DATA SUPPLIED:
= = =

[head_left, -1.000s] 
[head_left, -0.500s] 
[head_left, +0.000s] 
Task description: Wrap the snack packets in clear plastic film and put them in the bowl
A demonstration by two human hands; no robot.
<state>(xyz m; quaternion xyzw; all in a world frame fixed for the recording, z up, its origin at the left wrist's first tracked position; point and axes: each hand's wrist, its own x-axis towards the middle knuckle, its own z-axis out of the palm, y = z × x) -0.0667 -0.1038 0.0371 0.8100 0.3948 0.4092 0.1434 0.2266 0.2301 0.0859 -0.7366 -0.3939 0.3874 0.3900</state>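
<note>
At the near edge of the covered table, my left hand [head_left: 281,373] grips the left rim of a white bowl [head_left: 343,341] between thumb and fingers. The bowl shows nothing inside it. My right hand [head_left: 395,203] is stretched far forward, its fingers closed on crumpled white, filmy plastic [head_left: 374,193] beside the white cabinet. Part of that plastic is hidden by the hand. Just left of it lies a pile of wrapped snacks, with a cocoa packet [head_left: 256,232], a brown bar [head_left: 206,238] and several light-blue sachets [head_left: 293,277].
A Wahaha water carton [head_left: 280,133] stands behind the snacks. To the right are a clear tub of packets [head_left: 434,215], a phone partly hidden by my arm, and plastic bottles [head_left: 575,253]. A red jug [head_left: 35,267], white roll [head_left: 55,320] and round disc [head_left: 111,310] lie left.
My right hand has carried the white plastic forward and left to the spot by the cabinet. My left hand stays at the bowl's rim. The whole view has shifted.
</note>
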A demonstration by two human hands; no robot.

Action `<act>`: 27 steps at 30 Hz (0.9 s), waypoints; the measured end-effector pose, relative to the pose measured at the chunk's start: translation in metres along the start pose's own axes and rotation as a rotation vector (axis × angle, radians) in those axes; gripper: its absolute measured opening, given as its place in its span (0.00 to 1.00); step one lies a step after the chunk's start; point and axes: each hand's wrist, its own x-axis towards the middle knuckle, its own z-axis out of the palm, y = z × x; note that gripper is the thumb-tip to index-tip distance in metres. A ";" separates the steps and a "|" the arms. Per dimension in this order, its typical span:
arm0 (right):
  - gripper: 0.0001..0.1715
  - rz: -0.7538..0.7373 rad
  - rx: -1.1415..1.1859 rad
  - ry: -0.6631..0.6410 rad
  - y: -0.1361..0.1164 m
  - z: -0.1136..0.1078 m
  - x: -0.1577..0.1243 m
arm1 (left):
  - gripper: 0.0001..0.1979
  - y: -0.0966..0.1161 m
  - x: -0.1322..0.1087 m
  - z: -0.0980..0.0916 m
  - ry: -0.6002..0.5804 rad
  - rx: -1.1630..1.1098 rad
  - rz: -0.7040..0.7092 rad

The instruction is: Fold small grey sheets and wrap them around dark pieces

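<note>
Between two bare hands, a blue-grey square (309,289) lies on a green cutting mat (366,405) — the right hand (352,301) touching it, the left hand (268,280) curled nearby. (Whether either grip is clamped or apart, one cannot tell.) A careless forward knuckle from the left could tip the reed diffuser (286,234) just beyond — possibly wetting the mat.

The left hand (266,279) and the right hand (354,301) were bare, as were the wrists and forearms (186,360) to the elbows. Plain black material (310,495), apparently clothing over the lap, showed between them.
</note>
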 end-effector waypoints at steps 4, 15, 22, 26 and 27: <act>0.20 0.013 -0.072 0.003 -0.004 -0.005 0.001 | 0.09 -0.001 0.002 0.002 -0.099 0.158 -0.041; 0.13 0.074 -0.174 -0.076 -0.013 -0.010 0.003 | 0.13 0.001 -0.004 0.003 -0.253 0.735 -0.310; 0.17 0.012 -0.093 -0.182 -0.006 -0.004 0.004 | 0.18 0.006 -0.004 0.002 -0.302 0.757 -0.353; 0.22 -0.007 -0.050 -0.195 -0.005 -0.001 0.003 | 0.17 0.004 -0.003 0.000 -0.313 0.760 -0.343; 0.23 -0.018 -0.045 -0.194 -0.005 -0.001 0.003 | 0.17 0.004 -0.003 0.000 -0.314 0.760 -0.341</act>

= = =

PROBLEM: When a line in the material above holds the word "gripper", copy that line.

RESULT OF THE TASK:
Action `<act>`: 27 steps at 30 Hz (0.9 s), waypoints; the measured end-effector pose, relative to the pose measured at the chunk's start: translation in metres along the start pose's own axes and rotation as a rotation vector (axis × angle, radians) in those axes; gripper: its absolute measured opening, given as its place in its span (0.00 to 1.00); step one lies a step after the chunk's start; point and axes: each hand's wrist, its own x-axis towards the middle knuckle, its own z-axis out of the palm, y = z × x; note that gripper is the thumb-tip to index-tip distance in metres. A ";" separates the steps and a "|" the arms. Per dimension in this order, its typical span:
  - gripper: 0.0001..0.1715
  - gripper: 0.0001..0.1979

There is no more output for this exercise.